Reproduce each line of the material exactly as it reads.
* * *
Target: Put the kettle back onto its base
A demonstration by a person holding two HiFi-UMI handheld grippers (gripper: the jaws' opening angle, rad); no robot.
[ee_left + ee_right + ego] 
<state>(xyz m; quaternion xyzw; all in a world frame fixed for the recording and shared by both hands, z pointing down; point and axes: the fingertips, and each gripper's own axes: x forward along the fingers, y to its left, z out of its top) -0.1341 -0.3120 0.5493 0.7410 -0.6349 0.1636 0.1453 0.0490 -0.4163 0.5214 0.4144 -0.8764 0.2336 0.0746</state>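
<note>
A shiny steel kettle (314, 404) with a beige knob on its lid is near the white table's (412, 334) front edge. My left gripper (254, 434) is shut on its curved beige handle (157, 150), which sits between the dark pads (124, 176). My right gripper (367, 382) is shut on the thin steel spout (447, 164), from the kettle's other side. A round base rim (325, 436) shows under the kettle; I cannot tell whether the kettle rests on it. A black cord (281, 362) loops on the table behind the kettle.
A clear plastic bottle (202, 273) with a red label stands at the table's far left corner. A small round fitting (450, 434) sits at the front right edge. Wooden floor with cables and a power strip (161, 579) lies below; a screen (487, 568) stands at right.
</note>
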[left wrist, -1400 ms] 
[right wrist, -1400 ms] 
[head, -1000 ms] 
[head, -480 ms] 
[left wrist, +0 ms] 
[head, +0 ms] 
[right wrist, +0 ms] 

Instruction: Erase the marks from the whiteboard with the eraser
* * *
▶ _Exercise result_:
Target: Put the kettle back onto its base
A demonstration by a person holding two HiFi-UMI handheld grippers (gripper: the jaws' opening angle, rad); no robot.
[ee_left + ee_right + ego] 
<state>(xyz m; quaternion xyzw; all in a world frame fixed for the recording and shared by both hands, z pointing down; point and axes: the fingertips, and each gripper's own axes: x forward along the fingers, y to its left, z out of its top) -0.1341 -0.3120 0.5493 0.7410 -0.6349 0.1636 0.1453 0.0490 -0.4163 0.5214 0.4144 -0.8764 0.2336 0.0746</state>
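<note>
A shiny steel kettle (314, 404) with a beige knob on its lid is near the white table's (412, 334) front edge. My left gripper (254, 434) is shut on its curved beige handle (157, 150), which sits between the dark pads (124, 176). My right gripper (367, 382) is shut on the thin steel spout (447, 164), from the kettle's other side. A round base rim (325, 436) shows under the kettle; I cannot tell whether the kettle rests on it. A black cord (281, 362) loops on the table behind the kettle.
A clear plastic bottle (202, 273) with a red label stands at the table's far left corner. A small round fitting (450, 434) sits at the front right edge. Wooden floor with cables and a power strip (161, 579) lies below; a screen (487, 568) stands at right.
</note>
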[left wrist, -1400 ms] 
[right wrist, -1400 ms] 
[head, -1000 ms] 
[head, -480 ms] 
[left wrist, +0 ms] 
[head, +0 ms] 
[right wrist, +0 ms] 

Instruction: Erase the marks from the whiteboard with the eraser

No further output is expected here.